Myles provided a trash bag and a cardboard box and Derek began to clean and store the now useless pet supplies. Myles' phone played the Imperial March from Star Wars and he groaned, knowing it was his mother. He didn't really feel like talking to her, but knew that if he didn't she would just keep calling.

"Hello," he said into the phone. He literally felt like he was deflating. He hadn't realized how good of a mood he'd been in until she called.

"Myles, why haven't you called Pricilla? Certainly you haven't been busy studying and we both know you don't work very hard."

"Actually, I have been studying, Mom...I just don't want to date anyone..."

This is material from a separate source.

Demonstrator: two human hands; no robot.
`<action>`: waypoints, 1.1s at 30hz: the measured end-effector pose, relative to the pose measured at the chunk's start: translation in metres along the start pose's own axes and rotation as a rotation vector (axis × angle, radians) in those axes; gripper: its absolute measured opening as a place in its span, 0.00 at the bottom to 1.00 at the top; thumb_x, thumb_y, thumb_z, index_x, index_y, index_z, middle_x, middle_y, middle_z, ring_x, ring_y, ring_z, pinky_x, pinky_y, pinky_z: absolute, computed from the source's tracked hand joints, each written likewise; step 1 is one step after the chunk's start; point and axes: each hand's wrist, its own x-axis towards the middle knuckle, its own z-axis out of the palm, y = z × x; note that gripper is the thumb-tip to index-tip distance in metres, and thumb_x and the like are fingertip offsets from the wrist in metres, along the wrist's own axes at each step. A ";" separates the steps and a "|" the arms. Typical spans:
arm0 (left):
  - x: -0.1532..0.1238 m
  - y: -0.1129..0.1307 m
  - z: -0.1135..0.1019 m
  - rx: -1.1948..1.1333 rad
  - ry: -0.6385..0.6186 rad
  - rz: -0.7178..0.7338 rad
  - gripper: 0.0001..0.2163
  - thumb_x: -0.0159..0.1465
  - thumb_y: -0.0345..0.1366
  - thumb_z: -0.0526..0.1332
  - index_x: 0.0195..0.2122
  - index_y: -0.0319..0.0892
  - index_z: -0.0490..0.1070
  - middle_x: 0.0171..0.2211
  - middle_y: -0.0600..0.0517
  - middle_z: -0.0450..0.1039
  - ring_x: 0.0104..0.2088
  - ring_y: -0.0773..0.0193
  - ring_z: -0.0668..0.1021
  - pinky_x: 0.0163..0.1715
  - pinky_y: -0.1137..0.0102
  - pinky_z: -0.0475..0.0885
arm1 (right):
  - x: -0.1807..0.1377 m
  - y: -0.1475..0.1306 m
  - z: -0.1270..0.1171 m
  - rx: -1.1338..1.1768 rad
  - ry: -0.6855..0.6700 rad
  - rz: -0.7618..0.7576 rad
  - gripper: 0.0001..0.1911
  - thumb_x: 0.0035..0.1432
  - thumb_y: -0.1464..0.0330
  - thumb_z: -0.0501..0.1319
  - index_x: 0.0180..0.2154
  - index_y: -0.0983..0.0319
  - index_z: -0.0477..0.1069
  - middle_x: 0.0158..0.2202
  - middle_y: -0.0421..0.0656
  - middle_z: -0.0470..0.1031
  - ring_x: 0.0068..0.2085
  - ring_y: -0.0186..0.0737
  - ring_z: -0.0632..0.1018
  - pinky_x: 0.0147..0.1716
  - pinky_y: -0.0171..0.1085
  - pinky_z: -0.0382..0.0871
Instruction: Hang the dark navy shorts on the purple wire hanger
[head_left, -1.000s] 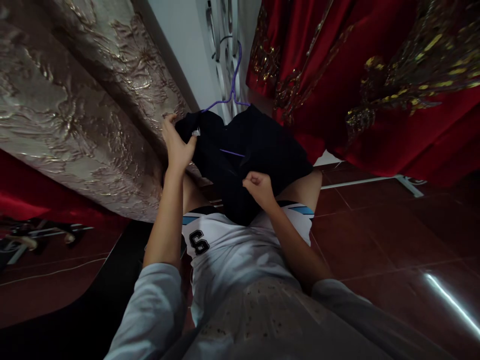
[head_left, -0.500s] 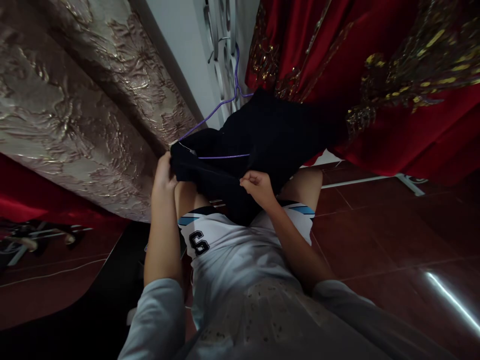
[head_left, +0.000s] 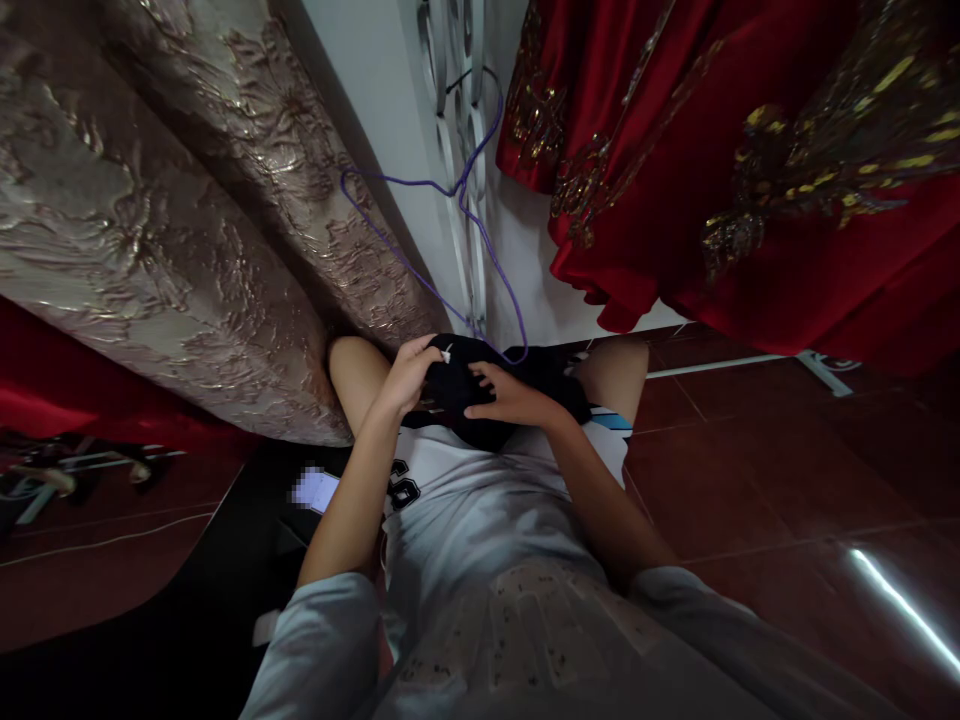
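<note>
A dark piece of clothing (head_left: 459, 385) lies bunched over my lap; its cut cannot be made out in the folds. My left hand (head_left: 409, 372) is closed on its left edge, where a small white tag shows by the fingertips. On the right, my right hand (head_left: 514, 397) has its thumb and fingers apart against the cloth, not closed round it. Just beyond both hands hangs a bare purple wire hanger (head_left: 486, 240), tilted, its lower right corner close above the dark cloth.
The hanger hooks onto grey metal scrollwork (head_left: 471, 140) by a white wall. A beige embossed fabric (head_left: 172, 200) hangs at left, red sequined cloth (head_left: 750, 210) at right. A lit phone (head_left: 319, 490) lies on a black surface (head_left: 187, 600). Red floor tiles (head_left: 750, 450) carry a white rack foot (head_left: 829, 372).
The dark garment has come off the purple hanger and down onto my lap. My left hand moved right with its edge; my right hand's fingers have spread. The phone has come into view.
</note>
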 end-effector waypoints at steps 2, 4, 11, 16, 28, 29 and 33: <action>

"She's a decent looking girl. You must not want your father to be governor. He needs her father's support. He holds a lot of sway with the Baptists. You do so little as it is, it's the least you could do. Honestly, Myles, I'm shocked. Your sister is at Rice campaigning for your father and yet you do nothing. I doubt one date will cut into your busy schedule doing absolutely nothing important..."

"Losing signal, Mom..."

"She's decent looking girl, Myles. Are you out of money yet again? I don't see why you cost so much money. Your sister got so many scholarships. I know you aren't that smart, but you never really apply yourself."

"Low battery, Mother..."

"Myles, you will call this girl and you will pleasantly ask her on a date. Once you have a day and time, you need to get here as soon as possible so I can make sure you have some idea of how to act. You're so sullen and disagreeable. I wish we had someone else to offer up. But all that man wants is to set his ugly daughter up with someone. He knows the heifer won't get anyone else. You're probably the best she can do."


"You'll need a haircut, of course. And probably a shave. I swear, anyone would think you were raised by pigs with the way you act. It is absolutely horrid and disgusting."

"Bye, Mom." Myles pressed the end call button and turned his phone off. He sighed and put the phone back on the charger. Grace would probably call him tomorrow and he actually wanted to talk to her.

Derek was whistling from the bathroom as he rinsed everything off. "Man, parents can be crazy sometimes," Derek commented.

Myles felt like he should make some lighthearted response, but he wasn't in the mood anymore. His emotions had gone up and down so much in the past few hours he felt like he might be sick. He already felt shaky. He hated the constant belittling. Most of it came from his mother. His father was much too cold and calculating for that behavior. So much so, that Myles was almost sure that good ol' Dad knew the dirt that Myles had gathered on one of his main competitors. And there was no way that his father would allow him to drift so far away that he couldn't be bribed and guilted into letting that leak to the local media.


Myles was afraid that his nervousness was becoming entirely too obvious. He'd done alright while eating pizza, even managing not to blush when Derek joked about how much Myles could eat for such a skinny guy. Myles considered himself to be about the most inept conversationalist ever, but Derek kept the talk running smoothly.

To Myles' surprise, Derek didn't excuse himself after the meal. Not knowing what to do, Myles flipped on the TV. They sat, watching the first X-Men movie in silence.

It was then Myles realized Derek was very close to him and had a strong arm around him, his hand making lazy designs at the small of Myles' back.

Myles wondered for a moment if he'd just been on a date without realizing it.

At that moment, Derek leaned in close and gently kissed Myles on the lips.